• REQUIRED WORK:
Counting only lines below that hold "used", give the total alone.

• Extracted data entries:
★ ★ ★ ★ ★ ★ ★

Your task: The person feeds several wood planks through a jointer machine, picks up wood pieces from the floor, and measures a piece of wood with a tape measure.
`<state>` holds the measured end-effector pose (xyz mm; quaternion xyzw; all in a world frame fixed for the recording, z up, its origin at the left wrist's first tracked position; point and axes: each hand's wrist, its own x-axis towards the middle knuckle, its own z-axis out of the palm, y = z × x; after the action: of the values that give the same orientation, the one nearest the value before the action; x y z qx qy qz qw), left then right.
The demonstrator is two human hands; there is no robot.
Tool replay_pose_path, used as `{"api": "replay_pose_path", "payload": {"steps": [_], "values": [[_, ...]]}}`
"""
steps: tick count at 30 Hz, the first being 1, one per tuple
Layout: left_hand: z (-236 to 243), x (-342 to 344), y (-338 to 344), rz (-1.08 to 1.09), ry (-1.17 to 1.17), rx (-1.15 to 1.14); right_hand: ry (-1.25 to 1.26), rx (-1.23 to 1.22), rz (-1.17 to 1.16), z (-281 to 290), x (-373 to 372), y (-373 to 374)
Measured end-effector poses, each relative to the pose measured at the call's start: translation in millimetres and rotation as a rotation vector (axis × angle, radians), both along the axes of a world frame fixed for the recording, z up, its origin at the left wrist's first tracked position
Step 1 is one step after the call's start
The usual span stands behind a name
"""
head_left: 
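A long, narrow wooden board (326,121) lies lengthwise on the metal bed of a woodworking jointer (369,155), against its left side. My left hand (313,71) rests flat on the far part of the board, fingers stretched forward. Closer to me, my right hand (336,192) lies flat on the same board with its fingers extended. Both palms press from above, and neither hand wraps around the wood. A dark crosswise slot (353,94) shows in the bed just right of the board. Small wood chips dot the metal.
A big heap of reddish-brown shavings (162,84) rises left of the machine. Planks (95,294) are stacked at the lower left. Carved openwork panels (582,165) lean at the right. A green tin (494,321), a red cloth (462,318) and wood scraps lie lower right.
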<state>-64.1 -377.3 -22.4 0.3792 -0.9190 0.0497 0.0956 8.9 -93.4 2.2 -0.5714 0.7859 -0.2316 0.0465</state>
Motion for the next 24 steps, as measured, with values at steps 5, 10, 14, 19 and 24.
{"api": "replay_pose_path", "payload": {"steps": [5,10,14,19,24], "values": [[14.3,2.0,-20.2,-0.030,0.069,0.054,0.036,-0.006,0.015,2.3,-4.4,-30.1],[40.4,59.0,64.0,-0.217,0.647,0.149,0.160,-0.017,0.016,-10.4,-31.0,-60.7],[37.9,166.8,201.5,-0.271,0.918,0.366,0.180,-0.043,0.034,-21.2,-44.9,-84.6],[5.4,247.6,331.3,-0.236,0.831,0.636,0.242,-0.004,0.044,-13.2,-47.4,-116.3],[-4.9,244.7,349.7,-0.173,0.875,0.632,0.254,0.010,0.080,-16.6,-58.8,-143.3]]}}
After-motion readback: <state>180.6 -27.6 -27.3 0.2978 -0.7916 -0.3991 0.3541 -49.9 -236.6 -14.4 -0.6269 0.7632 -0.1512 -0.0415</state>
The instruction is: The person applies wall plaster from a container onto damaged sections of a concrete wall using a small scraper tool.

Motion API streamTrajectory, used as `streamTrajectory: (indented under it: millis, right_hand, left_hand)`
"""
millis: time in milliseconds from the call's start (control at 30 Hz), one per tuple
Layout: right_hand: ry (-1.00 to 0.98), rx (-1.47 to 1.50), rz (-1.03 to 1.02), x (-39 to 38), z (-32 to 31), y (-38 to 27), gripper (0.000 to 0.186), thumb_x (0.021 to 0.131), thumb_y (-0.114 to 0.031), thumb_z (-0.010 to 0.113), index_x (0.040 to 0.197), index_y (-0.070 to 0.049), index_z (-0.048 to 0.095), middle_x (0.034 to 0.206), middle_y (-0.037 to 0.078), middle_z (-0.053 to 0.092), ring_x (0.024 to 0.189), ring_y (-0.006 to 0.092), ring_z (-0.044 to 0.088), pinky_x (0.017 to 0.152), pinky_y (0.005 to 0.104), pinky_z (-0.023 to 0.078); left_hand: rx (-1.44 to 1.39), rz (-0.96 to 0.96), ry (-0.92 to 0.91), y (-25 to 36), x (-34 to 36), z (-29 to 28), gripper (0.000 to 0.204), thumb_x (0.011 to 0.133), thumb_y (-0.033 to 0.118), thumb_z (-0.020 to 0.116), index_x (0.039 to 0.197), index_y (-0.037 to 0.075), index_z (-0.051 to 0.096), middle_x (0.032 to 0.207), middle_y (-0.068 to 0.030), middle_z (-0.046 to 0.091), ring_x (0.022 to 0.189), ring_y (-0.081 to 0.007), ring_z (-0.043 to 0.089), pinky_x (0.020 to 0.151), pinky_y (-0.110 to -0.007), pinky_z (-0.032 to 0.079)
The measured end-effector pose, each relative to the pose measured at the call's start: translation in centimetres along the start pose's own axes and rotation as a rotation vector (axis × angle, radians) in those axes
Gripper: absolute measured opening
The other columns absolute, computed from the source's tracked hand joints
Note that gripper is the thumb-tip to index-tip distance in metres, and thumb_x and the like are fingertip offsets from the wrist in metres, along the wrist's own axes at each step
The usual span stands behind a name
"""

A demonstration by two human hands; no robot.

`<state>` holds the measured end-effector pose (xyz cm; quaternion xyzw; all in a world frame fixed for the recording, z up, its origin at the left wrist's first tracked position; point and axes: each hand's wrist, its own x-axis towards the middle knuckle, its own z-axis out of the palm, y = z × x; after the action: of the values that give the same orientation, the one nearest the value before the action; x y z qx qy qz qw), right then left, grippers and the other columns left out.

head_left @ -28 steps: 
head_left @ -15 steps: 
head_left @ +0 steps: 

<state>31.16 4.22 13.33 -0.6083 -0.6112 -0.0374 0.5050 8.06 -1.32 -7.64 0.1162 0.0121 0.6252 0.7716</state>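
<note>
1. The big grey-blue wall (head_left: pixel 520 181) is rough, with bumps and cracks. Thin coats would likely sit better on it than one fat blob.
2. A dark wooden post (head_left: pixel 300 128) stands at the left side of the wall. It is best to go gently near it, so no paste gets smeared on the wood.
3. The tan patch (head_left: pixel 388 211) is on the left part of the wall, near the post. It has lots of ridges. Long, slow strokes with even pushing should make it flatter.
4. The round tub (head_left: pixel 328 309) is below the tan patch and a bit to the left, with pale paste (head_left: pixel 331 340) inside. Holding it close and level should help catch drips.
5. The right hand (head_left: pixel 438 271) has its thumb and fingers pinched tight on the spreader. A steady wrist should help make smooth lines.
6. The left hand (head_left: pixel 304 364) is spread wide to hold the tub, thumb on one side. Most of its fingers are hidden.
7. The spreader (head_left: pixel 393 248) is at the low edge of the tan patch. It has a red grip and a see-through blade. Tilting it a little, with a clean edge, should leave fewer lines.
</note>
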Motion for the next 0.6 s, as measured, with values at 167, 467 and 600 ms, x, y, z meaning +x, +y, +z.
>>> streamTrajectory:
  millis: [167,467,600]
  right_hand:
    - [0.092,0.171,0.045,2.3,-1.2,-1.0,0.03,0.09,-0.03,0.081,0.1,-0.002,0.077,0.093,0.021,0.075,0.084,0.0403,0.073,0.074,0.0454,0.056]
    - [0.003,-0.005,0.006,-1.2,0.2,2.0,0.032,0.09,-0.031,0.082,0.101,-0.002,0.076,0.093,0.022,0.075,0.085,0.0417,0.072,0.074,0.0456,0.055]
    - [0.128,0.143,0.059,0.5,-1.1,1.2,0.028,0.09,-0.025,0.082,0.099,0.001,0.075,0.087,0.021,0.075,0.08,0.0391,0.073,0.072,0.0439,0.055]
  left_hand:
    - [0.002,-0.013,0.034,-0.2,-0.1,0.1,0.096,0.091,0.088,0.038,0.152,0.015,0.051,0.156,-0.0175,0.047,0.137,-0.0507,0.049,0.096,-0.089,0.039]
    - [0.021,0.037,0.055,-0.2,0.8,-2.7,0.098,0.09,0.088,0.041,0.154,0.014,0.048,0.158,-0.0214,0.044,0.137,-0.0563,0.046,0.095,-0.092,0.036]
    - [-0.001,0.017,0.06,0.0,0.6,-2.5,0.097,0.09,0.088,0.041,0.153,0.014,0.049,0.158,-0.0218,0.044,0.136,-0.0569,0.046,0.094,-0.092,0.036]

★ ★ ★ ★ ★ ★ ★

• COMPLETED TASK:
2